**WHAT NEEDS TO BE DONE**
Take the listing below and print exactly the lines starting at the line containing "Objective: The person" and ending at the line containing "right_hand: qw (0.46", both ends included, and no others.
━━ INFORMATION GIVEN ━━
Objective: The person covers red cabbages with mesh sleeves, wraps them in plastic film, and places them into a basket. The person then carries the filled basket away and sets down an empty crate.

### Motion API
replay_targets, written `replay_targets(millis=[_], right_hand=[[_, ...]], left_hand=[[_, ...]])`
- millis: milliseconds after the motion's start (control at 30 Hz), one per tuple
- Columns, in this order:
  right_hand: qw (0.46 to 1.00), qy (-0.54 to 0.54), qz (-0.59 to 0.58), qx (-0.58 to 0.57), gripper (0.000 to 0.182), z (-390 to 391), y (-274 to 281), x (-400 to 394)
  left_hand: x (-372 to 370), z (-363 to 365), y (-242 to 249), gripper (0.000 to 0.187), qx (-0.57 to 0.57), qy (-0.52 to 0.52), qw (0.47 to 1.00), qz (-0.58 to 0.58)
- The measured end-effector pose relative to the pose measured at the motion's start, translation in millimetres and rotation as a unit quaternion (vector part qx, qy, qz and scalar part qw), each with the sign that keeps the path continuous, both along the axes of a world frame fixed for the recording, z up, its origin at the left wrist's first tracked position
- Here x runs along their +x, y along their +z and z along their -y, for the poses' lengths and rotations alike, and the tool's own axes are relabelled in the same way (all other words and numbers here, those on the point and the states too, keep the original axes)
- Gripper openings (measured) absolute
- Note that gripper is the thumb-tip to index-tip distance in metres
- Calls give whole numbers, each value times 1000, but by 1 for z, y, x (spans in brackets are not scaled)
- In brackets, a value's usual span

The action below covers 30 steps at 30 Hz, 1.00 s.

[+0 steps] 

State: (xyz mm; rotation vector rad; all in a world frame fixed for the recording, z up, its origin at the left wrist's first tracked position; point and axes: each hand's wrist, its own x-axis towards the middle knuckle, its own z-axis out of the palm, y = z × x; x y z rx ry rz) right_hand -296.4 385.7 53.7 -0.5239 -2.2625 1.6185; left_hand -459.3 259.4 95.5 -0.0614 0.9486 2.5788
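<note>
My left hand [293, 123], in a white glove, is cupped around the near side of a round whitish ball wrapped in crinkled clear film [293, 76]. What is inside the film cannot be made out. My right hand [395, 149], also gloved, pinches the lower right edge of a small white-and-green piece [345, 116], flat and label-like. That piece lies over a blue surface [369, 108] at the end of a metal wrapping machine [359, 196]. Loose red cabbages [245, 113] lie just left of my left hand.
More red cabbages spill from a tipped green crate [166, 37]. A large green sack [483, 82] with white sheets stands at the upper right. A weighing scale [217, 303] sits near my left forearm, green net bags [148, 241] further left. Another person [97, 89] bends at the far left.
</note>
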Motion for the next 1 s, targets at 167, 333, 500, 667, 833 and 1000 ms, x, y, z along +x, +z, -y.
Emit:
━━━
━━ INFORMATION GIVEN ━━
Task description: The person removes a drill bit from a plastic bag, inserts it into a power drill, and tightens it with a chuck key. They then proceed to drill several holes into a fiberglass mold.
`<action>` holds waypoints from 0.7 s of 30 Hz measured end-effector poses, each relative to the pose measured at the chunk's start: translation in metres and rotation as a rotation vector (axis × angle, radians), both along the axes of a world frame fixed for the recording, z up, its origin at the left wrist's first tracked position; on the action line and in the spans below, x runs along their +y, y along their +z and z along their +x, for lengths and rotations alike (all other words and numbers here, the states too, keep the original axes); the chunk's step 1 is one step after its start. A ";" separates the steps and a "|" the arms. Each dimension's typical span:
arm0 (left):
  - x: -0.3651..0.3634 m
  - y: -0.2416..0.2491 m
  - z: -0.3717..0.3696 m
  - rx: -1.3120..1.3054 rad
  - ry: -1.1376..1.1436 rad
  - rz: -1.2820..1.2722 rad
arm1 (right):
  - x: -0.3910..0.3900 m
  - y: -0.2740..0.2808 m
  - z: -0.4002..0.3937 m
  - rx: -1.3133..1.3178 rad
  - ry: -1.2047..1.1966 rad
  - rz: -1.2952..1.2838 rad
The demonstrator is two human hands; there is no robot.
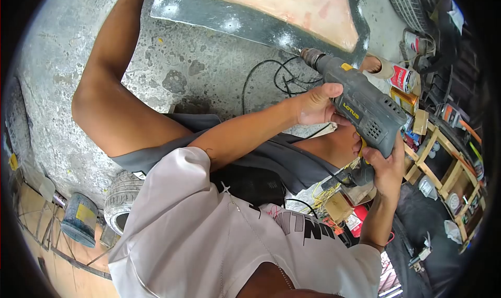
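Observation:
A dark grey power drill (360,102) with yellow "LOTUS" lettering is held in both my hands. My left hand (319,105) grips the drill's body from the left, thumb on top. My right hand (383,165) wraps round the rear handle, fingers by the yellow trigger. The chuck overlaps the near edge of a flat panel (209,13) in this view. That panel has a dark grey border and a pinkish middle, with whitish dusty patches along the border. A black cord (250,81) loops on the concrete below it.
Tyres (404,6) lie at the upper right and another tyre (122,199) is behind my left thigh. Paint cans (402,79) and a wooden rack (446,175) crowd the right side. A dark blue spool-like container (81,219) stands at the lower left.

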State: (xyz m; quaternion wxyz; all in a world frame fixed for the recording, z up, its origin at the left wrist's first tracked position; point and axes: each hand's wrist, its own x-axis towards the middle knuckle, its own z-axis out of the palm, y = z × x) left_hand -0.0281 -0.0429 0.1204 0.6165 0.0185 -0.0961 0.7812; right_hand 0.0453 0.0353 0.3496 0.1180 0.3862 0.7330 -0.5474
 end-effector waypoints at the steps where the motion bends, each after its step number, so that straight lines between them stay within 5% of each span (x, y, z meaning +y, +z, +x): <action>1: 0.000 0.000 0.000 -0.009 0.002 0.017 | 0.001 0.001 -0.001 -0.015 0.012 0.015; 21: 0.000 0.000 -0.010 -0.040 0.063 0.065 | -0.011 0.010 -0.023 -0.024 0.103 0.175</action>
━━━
**YOUR RESPONSE**
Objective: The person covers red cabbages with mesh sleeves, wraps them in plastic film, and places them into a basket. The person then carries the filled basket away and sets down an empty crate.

### Motion API
replay_targets, written `replay_targets(millis=[_], right_hand=[[_, ...]], left_hand=[[_, ...]])`
- millis: milliseconds after the motion's start (control at 30 Hz), one per tuple
- Columns, in this order:
  right_hand: qw (0.46 to 1.00), qy (-0.54 to 0.54), qz (-0.59 to 0.58), qx (-0.58 to 0.57), gripper (0.000 to 0.182), z (-390 to 391), y (-274 to 281), x (-400 to 394)

That concludes the response.